Article parut dans Art Actualité Magazine
Il y a beaucoup d’artistes mais très peu de peintres », disait Joan Mitchell.
Assurément, Jean-Yves Guionet est peintre. Armé d’une belle écriture hésitante, riche, têtue, il fragmente, éclate, déforme les formes, les charge de nombreuses entités. Aujourd’hui, le corridor du cadre d’entreprise où Jean-Yves Guionet déambule avec succès pendant de nombreuses années, en lisière du rêve, est loin derrière lui.
Exaltés par cette volonté fébrile que donnent seulement les vraies ruptures et les vieux rêves non accomplis, Jean-Yves Guionet entre tard dans la peinture. Avec urgence, sans trop de références, sans tenir compte de ce qui se fait aujourd’hui, de la pratique des mouvements qui se succèdent, des modes qui disparaissent – installateurs éphémères, conceptuels -, Jean-Yves Guionet s’attache avec noblesse et humilité à des armes aussi anciennes que la toile, les pinceaux, les médiums, et il travaille, il cherche, cherche à comprendre, retrouve les sources enfouies de sa sensibilité, sans position ni trop d’idées sur les raisons d’autres peintres.
Cette urgence ne néglige pas le caractère, l’écriture, la mémoire du réel, la violence de la touche et de la couleur. Jean-Yves Guionet modèle une matière habitée, une mémoire des images du plaisir, des pulsions emportées. Ce fulgurant et patient parcours d’identification et d’épuration des motifs de son univers aboutit aujourd’hui à ces toiles, de grandes plages d’aplats dans la matière chargée desquelles s’inscrivent de robustes figurations – principalement des nus – soutenues par des coups de pinceau en noir qui donnent beaucoup de caractère à ses images.
Ses nus rocailleux et baroques recèlent une charge émotionnelle et sensuelle énorme, expriment une rare jouissance des formes, les couleurs et l’écriture viennent sous ses brosses d’une façon remarquablement intuitive ; et ses aplats autour de ses figures sont des plages de silence, des espaces de méditation et d’arrêt qui donnent déjà une force immense à la grammaire frontale du peintre, une grammaire de l’instinct.
La connaissance, dit-il, vient en peignant. Avec son talent, Jean-Yves Guionet a déjà compris de quelle manière sa sensibilité expressionniste, en se dégageant du langage académique des fuites, pouvait articuler une imagerie aussi implacable qu’énigmatique.
Renforcé par cet horizon cristallin, Jean-Yves Guionet n’a pas peur de faire appel à une palette de haute gamme, des rouges, des orange violents, quelques gris et mauves, il ne craint pas de charger, martyriser et érafler la toile , s’installant comme n’importe quel peintre ancien devant le modèle, exploration de toute la vie qui lui est offerte, le corps, calice, métier des derniers rituels, acte d’amour, corps à corps du spirituel.
A. Tiphaine
Pour que le spectateur soit aussi acteur
Les fauves, le mouvement Cobra, l’art brut et l’expressionnisme allemand nourrissent les explorations de Jean-Yves Guionet, au grand dam des valeurs classiques et académiques.

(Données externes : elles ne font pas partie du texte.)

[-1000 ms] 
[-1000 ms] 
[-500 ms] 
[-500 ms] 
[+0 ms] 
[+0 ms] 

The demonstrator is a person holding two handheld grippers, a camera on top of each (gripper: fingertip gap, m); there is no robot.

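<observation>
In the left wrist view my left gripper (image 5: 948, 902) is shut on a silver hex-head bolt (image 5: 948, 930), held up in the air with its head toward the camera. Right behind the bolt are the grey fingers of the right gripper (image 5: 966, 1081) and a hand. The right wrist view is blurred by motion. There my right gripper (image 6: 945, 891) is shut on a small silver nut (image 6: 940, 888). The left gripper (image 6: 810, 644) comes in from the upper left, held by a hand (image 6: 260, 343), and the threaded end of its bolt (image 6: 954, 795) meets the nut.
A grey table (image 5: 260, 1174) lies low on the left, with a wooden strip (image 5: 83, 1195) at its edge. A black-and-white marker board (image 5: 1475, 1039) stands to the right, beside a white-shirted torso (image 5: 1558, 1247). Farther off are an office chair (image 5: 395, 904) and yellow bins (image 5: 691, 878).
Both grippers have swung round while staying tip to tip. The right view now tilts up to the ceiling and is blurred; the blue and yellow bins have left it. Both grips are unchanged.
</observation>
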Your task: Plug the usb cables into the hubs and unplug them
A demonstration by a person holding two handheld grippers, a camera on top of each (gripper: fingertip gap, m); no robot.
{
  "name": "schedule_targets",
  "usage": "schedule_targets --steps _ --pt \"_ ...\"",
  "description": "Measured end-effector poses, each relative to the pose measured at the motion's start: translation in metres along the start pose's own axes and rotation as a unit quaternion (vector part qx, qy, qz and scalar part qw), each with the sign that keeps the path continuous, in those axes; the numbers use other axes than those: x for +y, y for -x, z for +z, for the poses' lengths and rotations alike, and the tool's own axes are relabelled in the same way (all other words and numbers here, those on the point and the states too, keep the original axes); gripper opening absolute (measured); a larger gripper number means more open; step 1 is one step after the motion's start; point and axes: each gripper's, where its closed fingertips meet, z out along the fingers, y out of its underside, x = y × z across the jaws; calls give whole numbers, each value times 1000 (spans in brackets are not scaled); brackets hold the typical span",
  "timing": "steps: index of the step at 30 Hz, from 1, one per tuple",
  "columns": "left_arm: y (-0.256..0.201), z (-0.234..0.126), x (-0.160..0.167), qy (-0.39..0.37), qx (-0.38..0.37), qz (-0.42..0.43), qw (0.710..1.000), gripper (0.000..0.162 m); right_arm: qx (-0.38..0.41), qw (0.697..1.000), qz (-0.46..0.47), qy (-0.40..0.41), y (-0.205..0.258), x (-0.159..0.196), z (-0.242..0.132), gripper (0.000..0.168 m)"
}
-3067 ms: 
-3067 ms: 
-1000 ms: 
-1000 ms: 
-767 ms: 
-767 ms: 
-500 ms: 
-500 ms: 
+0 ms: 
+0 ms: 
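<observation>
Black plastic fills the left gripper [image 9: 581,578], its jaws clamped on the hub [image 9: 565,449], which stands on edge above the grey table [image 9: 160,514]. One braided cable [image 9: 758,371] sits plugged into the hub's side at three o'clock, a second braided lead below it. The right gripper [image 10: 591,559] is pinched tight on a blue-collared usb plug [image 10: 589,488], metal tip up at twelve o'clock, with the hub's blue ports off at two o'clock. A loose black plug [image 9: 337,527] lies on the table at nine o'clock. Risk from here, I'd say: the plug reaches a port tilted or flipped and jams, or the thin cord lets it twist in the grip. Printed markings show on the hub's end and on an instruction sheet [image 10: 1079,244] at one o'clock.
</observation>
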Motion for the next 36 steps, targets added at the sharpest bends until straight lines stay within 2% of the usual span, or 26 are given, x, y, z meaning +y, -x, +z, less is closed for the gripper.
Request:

« Peintre de peinture » avant tout, il travaille d’abord les couleurs, le rythme
et le mouvement. Le tracé et la précision des lignes lui importe assez peu :
il fragmente, éclate, extrapole les formes et les déformes à loisir, les chargeant
au passage de multiples entités.
Guionet s’est fait, en particulier du nu, robuste et baroquement sensuel,
l’un de ses violons préférés. Dans ce registre comme dans les autres,
il s’impose de dépasser le plus possible les contraintes et tente d’approcher
de ses limites pour atteindre à la plus grande authenticité personnelle.
Son intervention mentale laisse aller le plus possible son propre inconscient
servi par la gestuelle et la violence des rapports dans les couleurs primaires
et ne rend pas le paradoxe cher à Dubuffet :
« Plutôt que de modifier l’œuvre, modifier le regard ».
En ne recherchant pas à priori à privilégier la beauté comme le but suprême, Guionet la laisse venir et s’installer dans l’action et la sincérité. Elle y trouvera naturellement sa place au cours de l’exécution, dans une vision lyrique, l’alchimie et l’intensité des couleurs.